* PROBLEM
When you write out the listing, keep every word as it stands and drop the pictures.

* RECORDED INFORMATION
═══
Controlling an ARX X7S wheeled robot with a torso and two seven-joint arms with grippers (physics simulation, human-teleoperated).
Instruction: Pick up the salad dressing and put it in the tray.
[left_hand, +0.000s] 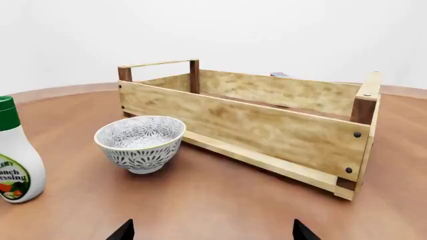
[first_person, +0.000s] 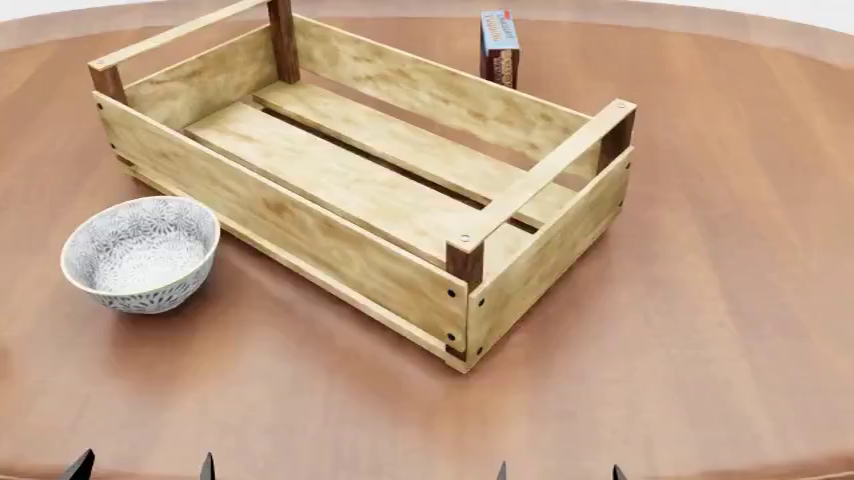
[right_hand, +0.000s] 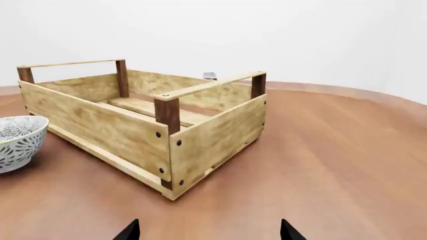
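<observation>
While both arms sit low at the near edge of the round reddish-brown wooden table (first_person: 721, 330), only dark fingertips enter the views. Left gripper (left_hand: 212, 231): tips spread wide apart, nothing between them. Right gripper (right_hand: 208, 230): likewise spread, nothing held.

Nearest to the left gripper, off to its outer side, stands the white squeeze bottle of ranch salad dressing with green cap (left_hand: 15, 152), upright on the table, untouched, cut off by the frame edge in the left wrist view and not visible from the head camera.

Just ahead of the left gripper sits the small white bowl with grey floral pattern (left_hand: 141, 142), upright, close to the crate's long near wall but not touching it.

Beyond the bowl, and straight ahead of the right gripper, lies the large rectangular light-wood tray with dark-brown corner posts and two top rails (first_person: 320, 240), set at an angle, one corner pointing toward the right gripper; bare slats inside.

Farthest, behind the tray's back wall, a small red-and-blue box (first_person: 499, 46) stands upright.
</observation>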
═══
* SOLUTION TO THE EXERCISE
Controlling an ARX X7S wheeled robot with a torso and two seven-joint arms with grippers (physics simulation, human-teleoperated).
Instruction: Pick up the salad dressing and put it in the tray.
[left_hand, +0.000s] 
[first_person, +0.000s] 
[right_hand, +0.000s] 
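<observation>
While both arms sit low at the near edge of the round reddish-brown wooden table (first_person: 721, 330), only dark fingertips enter the views. Left gripper (left_hand: 212, 231): tips spread wide apart, nothing between them. Right gripper (right_hand: 208, 230): likewise spread, nothing held.

Nearest to the left gripper, off to its outer side, stands the white squeeze bottle of ranch salad dressing with green cap (left_hand: 15, 152), upright on the table, untouched, cut off by the frame edge in the left wrist view and not visible from the head camera.

Just ahead of the left gripper sits the small white bowl with grey floral pattern (left_hand: 141, 142), upright, close to the crate's long near wall but not touching it.

Beyond the bowl, and straight ahead of the right gripper, lies the large rectangular light-wood tray with dark-brown corner posts and two top rails (first_person: 320, 240), set at an angle, one corner pointing toward the right gripper; bare slats inside.

Farthest, behind the tray's back wall, a small red-and-blue box (first_person: 499, 46) stands upright.
</observation>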

The exercise closes with this answer.